(Exercise data begins)

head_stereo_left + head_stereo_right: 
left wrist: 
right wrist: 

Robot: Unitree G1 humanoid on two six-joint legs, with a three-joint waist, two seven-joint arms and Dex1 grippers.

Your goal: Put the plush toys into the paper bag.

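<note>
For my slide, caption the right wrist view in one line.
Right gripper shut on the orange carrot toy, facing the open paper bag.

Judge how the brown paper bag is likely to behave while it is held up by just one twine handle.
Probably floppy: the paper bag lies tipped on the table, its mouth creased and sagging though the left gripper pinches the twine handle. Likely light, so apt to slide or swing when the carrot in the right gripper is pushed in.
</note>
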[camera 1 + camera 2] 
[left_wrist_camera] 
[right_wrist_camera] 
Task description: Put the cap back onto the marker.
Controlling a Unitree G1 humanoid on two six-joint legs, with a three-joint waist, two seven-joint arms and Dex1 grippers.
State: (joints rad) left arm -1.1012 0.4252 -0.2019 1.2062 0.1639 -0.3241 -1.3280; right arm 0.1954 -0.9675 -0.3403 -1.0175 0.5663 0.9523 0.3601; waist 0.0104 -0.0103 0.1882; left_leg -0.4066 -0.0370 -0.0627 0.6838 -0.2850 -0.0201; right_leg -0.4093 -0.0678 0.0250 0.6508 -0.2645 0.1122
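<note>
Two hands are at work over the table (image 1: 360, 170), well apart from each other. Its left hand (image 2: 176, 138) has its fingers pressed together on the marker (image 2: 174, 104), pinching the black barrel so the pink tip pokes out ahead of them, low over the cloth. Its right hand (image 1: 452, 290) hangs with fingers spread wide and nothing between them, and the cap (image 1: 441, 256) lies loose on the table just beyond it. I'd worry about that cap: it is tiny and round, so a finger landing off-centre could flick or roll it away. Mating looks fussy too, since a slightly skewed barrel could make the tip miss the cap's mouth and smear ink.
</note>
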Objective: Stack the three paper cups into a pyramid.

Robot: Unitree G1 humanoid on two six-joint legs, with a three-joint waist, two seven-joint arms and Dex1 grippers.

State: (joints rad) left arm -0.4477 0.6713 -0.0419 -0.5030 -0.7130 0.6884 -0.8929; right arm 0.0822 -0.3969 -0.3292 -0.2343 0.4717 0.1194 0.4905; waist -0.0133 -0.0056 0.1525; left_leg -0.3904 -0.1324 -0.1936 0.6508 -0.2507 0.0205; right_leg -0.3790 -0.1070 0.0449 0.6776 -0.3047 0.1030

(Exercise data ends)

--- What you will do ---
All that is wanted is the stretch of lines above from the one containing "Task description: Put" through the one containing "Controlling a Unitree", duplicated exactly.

--- Response to the task ---
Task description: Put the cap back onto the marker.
Controlling a Unitree G1 humanoid on two six-joint legs, with a three-joint waist, two seven-joint arms and Dex1 grippers.

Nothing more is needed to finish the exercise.